=== Task objective ===
The lines below starting at the line containing "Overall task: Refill" and ending at the line containing "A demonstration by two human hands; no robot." are to be repeated exactly, with both ends kept and nothing else added.

=== Record set ===
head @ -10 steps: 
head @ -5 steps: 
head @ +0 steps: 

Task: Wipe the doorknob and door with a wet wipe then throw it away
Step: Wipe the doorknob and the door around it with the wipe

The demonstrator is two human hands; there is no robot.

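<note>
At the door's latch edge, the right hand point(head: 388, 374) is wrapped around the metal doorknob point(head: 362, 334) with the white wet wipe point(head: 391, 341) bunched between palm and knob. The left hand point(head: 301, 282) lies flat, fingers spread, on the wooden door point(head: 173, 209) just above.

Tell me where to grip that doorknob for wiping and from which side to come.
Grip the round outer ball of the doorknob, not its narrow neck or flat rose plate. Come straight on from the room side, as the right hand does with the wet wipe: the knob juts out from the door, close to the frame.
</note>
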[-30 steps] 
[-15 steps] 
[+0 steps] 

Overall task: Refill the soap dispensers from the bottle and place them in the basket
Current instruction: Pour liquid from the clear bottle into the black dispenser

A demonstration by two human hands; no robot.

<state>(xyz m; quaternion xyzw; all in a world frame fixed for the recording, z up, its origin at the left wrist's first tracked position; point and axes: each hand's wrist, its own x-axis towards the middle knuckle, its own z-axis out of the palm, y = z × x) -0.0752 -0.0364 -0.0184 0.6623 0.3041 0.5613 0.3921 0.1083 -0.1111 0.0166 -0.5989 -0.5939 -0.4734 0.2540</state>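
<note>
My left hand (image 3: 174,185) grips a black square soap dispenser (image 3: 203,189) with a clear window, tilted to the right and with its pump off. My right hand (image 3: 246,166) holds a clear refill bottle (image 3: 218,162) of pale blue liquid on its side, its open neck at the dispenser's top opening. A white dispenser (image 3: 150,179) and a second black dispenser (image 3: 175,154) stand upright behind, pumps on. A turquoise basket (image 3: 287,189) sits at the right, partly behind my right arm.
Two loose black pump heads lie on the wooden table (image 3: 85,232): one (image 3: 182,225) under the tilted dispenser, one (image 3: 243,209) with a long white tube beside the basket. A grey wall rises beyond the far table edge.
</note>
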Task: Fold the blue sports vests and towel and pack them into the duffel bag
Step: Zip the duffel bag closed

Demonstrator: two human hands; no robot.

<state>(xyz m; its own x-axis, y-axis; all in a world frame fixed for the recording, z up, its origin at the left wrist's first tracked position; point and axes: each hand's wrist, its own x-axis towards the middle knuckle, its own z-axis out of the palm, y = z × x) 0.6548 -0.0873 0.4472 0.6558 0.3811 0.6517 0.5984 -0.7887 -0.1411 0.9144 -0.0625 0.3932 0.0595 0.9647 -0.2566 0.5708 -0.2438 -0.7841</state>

=== Reply ===
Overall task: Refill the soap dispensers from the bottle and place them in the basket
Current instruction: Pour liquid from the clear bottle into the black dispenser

A demonstration by two human hands; no robot.

The exercise requires no additional output.